Pub Date: April 13th, 2010
ISBN: 978-0-312-53907-8
Publisher: Minotaur

Tolkien’s second novel (The Final Witness, 2002), set in 1959 England, mixes an old-school murder mystery with courtroom melodrama.

Professor Cade was well known for his knowledge of illuminated manuscripts, not for his warm demeanor and people skills. He was estranged from Stephen, his only biological son. Someone pierced his lung with a rifle bullet during a trip several years ago, and one can assume it probably wasn’t because his personality was too winning. Entertainment at the evening meal at his manor house usually consisted of Sergeant Ritter, who served under the professor in France during the waning days of World War II and then as a housekeeper at the manor, mercilessly berating Cade’s adopted son Silas. His assistant, Sasha, secretly hated the professor’s guts due to the underhanded tactics Cade used to secure tenure, ruining her father in the process.
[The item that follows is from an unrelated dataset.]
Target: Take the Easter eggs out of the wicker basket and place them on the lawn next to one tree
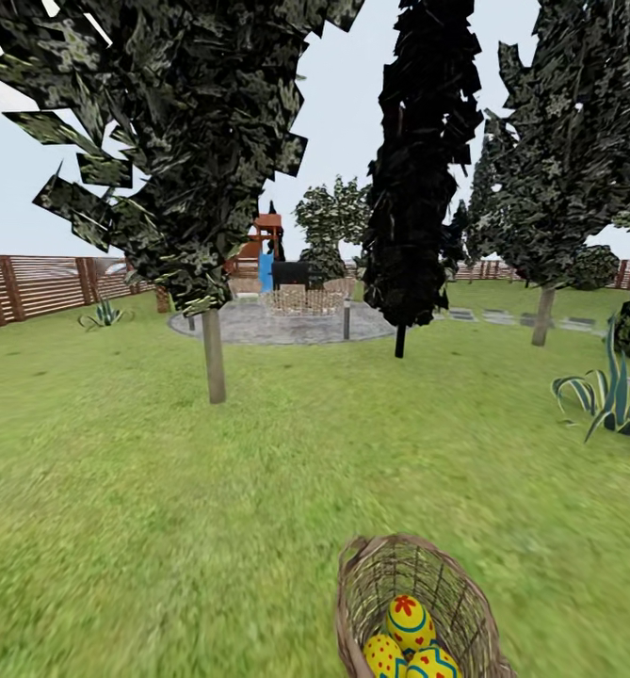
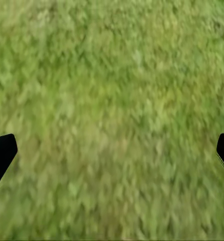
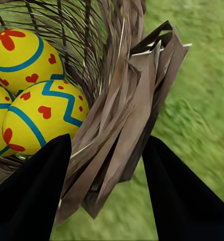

Yet, despite being surrounded by people who despised him, when Professor Cade was shot through the head one night in his study the evidence against Stephen was so overwhelming, Inspector Trave, the man in charge of the investigation, had no choice but to lock him up almost immediately. Stephen was duly charged and tried, but as the trial dragged on, Trave began to have his doubts about Stephen’s guilt. In any event, he began to wish he’d spent some time looking into certain unpleasant events involving Professor—then Colonel—Cade that happened in a church in northern France at the end of the war, something to do with a mysterious codex and an ancient, jewel-encrusted cross. Although ostensibly set in the late 1950s, Tolkien’s book never captures the era. Apart from the plot’s dependence on events that took place at the end of WWII, there is nothing to anchor it to the time.

Competently done, but largely forgettable.